Vorträge

25.03.2017 Deutscher Pflegetag 2017 - Berlin

Vom 23. bis 25. März trafen sich über 8.000 Akteure, Entscheider und Experten aus Pflege, Gesellschaft, Wirtschaft und Politik zum Deutschen Pflegetag 2017 in der STATION-Berlin zum Erfahrungsaustausch.

Der Deutsche Pflegetag ist eine Veranstaltung des Deutschen Pflegerats e.V. und gilt als die zentrale Veranstaltung für Pflege in Deutschland. Hier gestalten Experten und Entscheider aus Politik, Wirtschaft, Pflege und Gesellschaft die Zukunft der Pflege.

Prof. Juliane Eichhorn (Professorin für Pflegewissenschaft und klinische Pflege sowie Studiengangsleiterin Pflegewissenschaft) vertrat die BTU Cottbus-Senftenberg am 25. März 2017 und referierte über die „Herausbildung klinischer Perspektive am Beispiel ANP (Advanced Nursing Practioner)"

https://deutscher-pflegetag.de/referent/8705

25.11.2016 Pflegesymposieum CTK und Universitätsklinikum Leipzig

Forschung trifft Praxis

Unter dem Motto Forschung trifft Praxis standen die Vorträge des Fachbereichs Pflegewissenschaft und Klinische Pflege der BTU Cottbus-Senftenberg in Rahmen der Pflegesymposien des Carl Thiem Klinikums Cottbus (CTK) sowie des Universitätsklinikums Leipzig.

Bereits Hinshaw (2000) formulierte, dass es keine größere Herausforderung gibt, als pflegerisches Wissen bzw. pflegewissenschaftliche Erkenntnisse in die Pflegepraxis zu transferieren. Der Prozess der evidenzbasierten Pflege (EBN) kann in diesem Zusammenhang als klinische Problemlösestrategie gesehen werden, die die Verbindung zwischen Theorie und Praxis unterstützen kann (Vgl. Polit & Beck 2008). Oft ist hierbei zunächst der Weg das Ziel.

Vor diesem Hintergrund stellten Bachelor-Studentinnen der Pflegewissenschaft ihre Studienprojekte im Bereich der evidenzbasierten Pflege (Modul 15) auf den Pflegesymposien des CTK in Cottbus am 25.11.2016 und des Universitätsklinikums in Leipzig am 12.05.2017 vor.

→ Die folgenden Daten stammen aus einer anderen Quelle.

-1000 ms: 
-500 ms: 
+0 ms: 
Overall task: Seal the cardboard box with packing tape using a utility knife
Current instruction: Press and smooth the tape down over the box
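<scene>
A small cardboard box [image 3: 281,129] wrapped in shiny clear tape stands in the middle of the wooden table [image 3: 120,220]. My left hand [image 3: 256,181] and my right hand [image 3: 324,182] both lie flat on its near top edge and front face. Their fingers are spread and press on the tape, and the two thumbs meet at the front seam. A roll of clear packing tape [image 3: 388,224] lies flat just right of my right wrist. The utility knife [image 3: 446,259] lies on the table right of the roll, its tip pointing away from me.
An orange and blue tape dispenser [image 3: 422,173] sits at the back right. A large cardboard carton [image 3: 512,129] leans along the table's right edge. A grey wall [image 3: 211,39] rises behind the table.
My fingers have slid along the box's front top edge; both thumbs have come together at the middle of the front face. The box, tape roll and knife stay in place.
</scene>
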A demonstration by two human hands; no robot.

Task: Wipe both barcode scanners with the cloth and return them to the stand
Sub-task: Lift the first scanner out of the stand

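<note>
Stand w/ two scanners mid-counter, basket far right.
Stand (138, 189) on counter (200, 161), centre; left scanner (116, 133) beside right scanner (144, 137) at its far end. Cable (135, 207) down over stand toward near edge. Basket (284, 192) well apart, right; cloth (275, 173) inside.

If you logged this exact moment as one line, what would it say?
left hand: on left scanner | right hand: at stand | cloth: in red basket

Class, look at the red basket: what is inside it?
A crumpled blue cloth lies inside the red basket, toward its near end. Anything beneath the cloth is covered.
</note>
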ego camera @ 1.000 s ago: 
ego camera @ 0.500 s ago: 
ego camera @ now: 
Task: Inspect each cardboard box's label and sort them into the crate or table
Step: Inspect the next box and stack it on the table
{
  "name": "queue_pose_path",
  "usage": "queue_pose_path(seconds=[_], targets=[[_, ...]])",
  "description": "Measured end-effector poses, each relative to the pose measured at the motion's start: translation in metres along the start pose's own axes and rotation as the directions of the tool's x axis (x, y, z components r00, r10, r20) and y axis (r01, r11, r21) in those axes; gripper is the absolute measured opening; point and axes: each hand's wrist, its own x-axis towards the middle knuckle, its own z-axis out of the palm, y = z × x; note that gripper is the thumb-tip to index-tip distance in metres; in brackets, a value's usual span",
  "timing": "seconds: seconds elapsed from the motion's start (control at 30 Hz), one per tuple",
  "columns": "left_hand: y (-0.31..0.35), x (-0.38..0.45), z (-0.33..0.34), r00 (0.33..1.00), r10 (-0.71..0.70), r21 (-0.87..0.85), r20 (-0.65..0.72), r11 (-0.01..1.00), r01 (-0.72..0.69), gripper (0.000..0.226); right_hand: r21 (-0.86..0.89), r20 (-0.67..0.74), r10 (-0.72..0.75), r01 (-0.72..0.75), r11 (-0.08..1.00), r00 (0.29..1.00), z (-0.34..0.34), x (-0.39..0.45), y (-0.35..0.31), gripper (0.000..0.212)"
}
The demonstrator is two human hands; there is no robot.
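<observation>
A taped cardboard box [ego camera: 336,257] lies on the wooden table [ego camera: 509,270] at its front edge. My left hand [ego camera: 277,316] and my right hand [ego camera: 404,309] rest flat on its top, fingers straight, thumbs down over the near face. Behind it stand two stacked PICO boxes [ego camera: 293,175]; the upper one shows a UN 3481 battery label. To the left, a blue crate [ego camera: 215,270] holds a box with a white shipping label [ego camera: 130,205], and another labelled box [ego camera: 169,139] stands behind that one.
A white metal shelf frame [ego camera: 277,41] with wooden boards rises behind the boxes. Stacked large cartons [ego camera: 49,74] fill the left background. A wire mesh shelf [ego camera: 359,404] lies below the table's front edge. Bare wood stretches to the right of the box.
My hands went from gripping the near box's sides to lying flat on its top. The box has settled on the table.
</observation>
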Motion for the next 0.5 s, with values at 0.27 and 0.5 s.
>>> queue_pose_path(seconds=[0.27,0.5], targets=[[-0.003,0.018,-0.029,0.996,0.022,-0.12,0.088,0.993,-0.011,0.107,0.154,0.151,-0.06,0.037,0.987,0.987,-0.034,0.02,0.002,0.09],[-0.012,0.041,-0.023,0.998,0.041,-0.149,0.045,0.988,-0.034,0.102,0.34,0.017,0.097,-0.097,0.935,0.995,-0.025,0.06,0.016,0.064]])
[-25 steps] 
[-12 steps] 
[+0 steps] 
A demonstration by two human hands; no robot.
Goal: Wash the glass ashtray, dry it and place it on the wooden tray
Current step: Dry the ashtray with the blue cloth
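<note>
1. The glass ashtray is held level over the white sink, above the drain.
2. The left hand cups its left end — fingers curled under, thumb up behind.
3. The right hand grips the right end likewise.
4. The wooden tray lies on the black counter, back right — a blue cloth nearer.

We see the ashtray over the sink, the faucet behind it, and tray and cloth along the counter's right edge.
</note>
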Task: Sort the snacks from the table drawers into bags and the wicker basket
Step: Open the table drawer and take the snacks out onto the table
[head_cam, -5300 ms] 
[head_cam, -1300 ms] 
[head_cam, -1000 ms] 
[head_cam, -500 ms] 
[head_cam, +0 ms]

Begleitet und unterstützt wurden sie dabei von ihrer Dozentin Frau Univ.-Prof. Dr. rer. cur. Juliane Eichhorn, welche einleitend die beschriebene Problematik sowie angestrebte Kompetenz- und Tätigkeitsbereiche von BachelorabsolventInnen im Kontext einer evidenzbasierten Pflegepraxis verdeutlichte.

Die Studentinnen präsentierten zur Veranschaulichung der Thematik ihre wissenschaftlichen Poster und hielten Vorträge zu den Themen „Babymassage bei Neugeborenen-Ikterus“ (Lisa Scholz und Julia Kunst), „Singen bei abwehrendem Verhalten in der Pflege “ (Nicole Schulze und Peggy Simmank) sowie „Bauchlagerung bei IntensivpatientInnen“ (Ann-Kathrin Kauer und Lisa Barowsky).  Die drei anschaulichen und praxisbasierten Präsentationen regten die teilnehmenden Auszubildenden, Pflegekräfte und Pflegedienstleitungen gleichermaßen zur Reflexion und Diskussion an.

Die vorgestellten Interventionen, wie beispielsweise die Babymassage und Bauchlagerung, wurden laut Aussagen der Pflegefachkräfte in einigen Bereichen bereits angewandt. Dies zeigte den involvierten Studierenden einmal mehr, dass sie mit ihren Projekten und Präsentationen die Pflegepraxis unterstützen und eine wertvolle Argumentationsbasis für die Auswahl von pflegerischen Interventionen liefern können. Das positive Feedback der Teilnehmerinnen und OrganisatorInnen bestärkte zusätzlich, dass dieser Weg ein Schritt zur Erreichung einer evidenzbasierter Pflege und Verdeutlichung der Relevanz von akademisierten Pflegefachkräften sein kann.